*Work required*
Please reproduce the following records exactly, with nothing omitted.

--- START ---

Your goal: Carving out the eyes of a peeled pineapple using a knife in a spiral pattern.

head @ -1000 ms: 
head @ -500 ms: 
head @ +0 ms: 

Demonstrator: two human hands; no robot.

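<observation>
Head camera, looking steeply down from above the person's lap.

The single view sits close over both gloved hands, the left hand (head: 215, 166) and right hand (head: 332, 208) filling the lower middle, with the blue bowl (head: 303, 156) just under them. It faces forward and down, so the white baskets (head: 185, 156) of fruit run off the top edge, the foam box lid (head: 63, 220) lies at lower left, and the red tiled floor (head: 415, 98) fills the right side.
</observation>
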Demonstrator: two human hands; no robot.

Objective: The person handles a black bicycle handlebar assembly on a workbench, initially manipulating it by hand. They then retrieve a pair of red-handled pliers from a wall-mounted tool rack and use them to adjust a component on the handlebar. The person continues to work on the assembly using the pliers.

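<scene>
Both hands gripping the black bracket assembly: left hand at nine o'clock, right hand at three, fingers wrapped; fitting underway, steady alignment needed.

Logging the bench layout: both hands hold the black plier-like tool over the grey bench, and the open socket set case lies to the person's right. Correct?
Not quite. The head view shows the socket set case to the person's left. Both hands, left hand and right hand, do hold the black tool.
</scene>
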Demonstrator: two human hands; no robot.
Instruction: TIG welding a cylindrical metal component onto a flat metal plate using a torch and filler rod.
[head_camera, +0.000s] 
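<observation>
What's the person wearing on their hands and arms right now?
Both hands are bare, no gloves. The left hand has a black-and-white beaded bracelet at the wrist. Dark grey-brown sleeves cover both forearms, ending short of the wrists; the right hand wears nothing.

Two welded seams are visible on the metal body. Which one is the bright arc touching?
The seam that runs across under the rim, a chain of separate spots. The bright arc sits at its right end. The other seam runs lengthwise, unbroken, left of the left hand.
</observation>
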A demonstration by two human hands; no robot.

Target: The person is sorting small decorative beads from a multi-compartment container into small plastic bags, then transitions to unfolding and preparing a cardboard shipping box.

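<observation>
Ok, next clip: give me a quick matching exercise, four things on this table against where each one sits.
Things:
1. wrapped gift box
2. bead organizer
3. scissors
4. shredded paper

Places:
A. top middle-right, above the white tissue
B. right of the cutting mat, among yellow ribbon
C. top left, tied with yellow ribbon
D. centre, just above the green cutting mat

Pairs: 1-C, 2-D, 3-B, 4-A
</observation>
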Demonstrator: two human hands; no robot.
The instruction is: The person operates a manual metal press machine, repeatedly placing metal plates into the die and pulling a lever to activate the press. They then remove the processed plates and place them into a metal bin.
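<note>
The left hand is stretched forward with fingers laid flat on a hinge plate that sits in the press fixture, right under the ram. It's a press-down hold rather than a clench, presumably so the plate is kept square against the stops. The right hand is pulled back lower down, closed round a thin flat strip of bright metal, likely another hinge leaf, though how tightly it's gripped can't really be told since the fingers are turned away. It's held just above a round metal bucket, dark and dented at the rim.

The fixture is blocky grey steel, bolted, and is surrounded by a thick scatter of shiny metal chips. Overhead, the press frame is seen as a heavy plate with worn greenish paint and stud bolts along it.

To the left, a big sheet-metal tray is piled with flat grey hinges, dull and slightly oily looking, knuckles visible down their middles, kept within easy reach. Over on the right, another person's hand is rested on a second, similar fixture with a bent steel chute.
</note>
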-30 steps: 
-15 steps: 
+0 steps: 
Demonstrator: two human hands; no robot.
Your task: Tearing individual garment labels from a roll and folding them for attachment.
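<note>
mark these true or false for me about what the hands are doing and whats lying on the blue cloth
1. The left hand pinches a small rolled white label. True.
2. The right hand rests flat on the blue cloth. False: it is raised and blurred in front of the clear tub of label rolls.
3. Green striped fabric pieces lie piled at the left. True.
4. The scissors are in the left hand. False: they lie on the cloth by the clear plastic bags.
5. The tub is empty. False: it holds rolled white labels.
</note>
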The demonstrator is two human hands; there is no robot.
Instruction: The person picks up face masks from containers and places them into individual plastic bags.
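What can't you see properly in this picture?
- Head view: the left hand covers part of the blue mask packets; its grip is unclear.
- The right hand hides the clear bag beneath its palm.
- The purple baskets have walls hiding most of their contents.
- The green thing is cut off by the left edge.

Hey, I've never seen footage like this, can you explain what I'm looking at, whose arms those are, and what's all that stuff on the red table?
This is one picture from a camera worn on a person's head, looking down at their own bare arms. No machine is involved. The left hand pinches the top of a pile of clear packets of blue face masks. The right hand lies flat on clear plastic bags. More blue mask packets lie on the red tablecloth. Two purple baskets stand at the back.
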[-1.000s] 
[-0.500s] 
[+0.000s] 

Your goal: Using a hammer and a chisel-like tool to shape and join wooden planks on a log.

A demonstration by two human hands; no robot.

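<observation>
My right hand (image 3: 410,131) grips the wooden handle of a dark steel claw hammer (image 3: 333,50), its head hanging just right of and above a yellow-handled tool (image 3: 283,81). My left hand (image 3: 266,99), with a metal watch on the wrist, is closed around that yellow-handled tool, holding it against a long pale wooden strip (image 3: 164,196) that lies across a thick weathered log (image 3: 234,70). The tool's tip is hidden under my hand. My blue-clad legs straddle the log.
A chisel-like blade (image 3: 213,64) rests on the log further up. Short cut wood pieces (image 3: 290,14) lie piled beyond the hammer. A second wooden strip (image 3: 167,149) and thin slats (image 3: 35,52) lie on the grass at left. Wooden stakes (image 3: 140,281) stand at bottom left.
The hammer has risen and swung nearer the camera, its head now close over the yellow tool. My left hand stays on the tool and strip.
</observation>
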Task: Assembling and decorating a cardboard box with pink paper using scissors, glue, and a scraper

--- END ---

*Reply*
Your goal: Carving out the eyes of a peeled pineapple using a knife in a spiral pattern.

head @ -1000 ms: 
head @ -500 ms: 
head @ +0 ms: 

Demonstrator: two human hands; no robot.

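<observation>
Head camera, looking steeply down from above the person's lap.

The single view sits close over both gloved hands, the left hand (head: 215, 166) and right hand (head: 332, 208) filling the lower middle, with the blue bowl (head: 303, 156) just under them. It faces forward and down, so the white baskets (head: 185, 156) of fruit run off the top edge, the foam box lid (head: 63, 220) lies at lower left, and the red tiled floor (head: 415, 98) fills the right side.
</observation>
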Demonstrator: two human hands; no robot.

Objective: The person handles a black bicycle handlebar assembly on a workbench, initially manipulating it by hand. They then retrieve a pair of red-handled pliers from a wall-mounted tool rack and use them to adjust a component on the handlebar. The person continues to work on the assembly using the pliers.

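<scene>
Both hands gripping the black bracket assembly: left hand at nine o'clock, right hand at three, fingers wrapped; fitting underway, steady alignment needed.

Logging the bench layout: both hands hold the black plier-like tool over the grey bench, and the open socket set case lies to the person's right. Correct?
Not quite. The head view shows the socket set case to the person's left. Both hands, left hand and right hand, do hold the black tool.
</scene>
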Demonstrator: two human hands; no robot.
Instruction: TIG welding a cylindrical metal component onto a flat metal plate using a torch and filler rod.
[head_camera, +0.000s] 
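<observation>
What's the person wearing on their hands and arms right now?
Both hands are bare, no gloves. The left hand has a black-and-white beaded bracelet at the wrist. Dark grey-brown sleeves cover both forearms, ending short of the wrists; the right hand wears nothing.

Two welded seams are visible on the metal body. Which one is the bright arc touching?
The seam that runs across under the rim, a chain of separate spots. The bright arc sits at its right end. The other seam runs lengthwise, unbroken, left of the left hand.
</observation>
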A demonstration by two human hands; no robot.

Target: The person is sorting small decorative beads from a multi-compartment container into small plastic bags, then transitions to unfolding and preparing a cardboard shipping box.

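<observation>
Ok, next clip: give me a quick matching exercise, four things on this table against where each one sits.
Things:
1. wrapped gift box
2. bead organizer
3. scissors
4. shredded paper

Places:
A. top middle-right, above the white tissue
B. right of the cutting mat, among yellow ribbon
C. top left, tied with yellow ribbon
D. centre, just above the green cutting mat

Pairs: 1-C, 2-D, 3-B, 4-A
</observation>
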Demonstrator: two human hands; no robot.
The instruction is: The person operates a manual metal press machine, repeatedly placing metal plates into the die and pulling a lever to activate the press. They then remove the processed plates and place them into a metal bin.
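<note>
The left hand is stretched forward with fingers laid flat on a hinge plate that sits in the press fixture, right under the ram. It's a press-down hold rather than a clench, presumably so the plate is kept square against the stops. The right hand is pulled back lower down, closed round a thin flat strip of bright metal, likely another hinge leaf, though how tightly it's gripped can't really be told since the fingers are turned away. It's held just above a round metal bucket, dark and dented at the rim.

The fixture is blocky grey steel, bolted, and is surrounded by a thick scatter of shiny metal chips. Overhead, the press frame is seen as a heavy plate with worn greenish paint and stud bolts along it.

To the left, a big sheet-metal tray is piled with flat grey hinges, dull and slightly oily looking, knuckles visible down their middles, kept within easy reach. Over on the right, another person's hand is rested on a second, similar fixture with a bent steel chute.
</note>
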-30 steps: 
-15 steps: 
+0 steps: 
Demonstrator: two human hands; no robot.
Your task: Tearing individual garment labels from a roll and folding them for attachment.
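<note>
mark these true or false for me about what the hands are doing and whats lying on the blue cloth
1. The left hand pinches a small rolled white label. True.
2. The right hand rests flat on the blue cloth. False: it is raised and blurred in front of the clear tub of label rolls.
3. Green striped fabric pieces lie piled at the left. True.
4. The scissors are in the left hand. False: they lie on the cloth by the clear plastic bags.
5. The tub is empty. False: it holds rolled white labels.
</note>
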The demonstrator is two human hands; there is no robot.
Instruction: The person picks up face masks from containers and places them into individual plastic bags.
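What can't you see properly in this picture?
- Head view: the left hand covers part of the blue mask packets; its grip is unclear.
- The right hand hides the clear bag beneath its palm.
- The purple baskets have walls hiding most of their contents.
- The green thing is cut off by the left edge.

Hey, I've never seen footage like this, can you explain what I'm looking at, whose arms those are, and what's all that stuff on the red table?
This is one picture from a camera worn on a person's head, looking down at their own bare arms. No machine is involved. The left hand pinches the top of a pile of clear packets of blue face masks. The right hand lies flat on clear plastic bags. More blue mask packets lie on the red tablecloth. Two purple baskets stand at the back.
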[-1.000s] 
[-0.500s] 
[+0.000s] 

Your goal: Using a hammer and a chisel-like tool to shape and join wooden planks on a log.

A demonstration by two human hands; no robot.

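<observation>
My right hand (image 3: 410,131) grips the wooden handle of a dark steel claw hammer (image 3: 333,50), its head hanging just right of and above a yellow-handled tool (image 3: 283,81). My left hand (image 3: 266,99), with a metal watch on the wrist, is closed around that yellow-handled tool, holding it against a long pale wooden strip (image 3: 164,196) that lies across a thick weathered log (image 3: 234,70). The tool's tip is hidden under my hand. My blue-clad legs straddle the log.
A chisel-like blade (image 3: 213,64) rests on the log further up. Short cut wood pieces (image 3: 290,14) lie piled beyond the hammer. A second wooden strip (image 3: 167,149) and thin slats (image 3: 35,52) lie on the grass at left. Wooden stakes (image 3: 140,281) stand at bottom left.
The hammer has risen and swung nearer the camera, its head now close over the yellow tool. My left hand stays on the tool and strip.
</observation>
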Task: Assembling and decorating a cardboard box with pink paper using scissors, glue, and a scraper

No more output will be added to the exercise.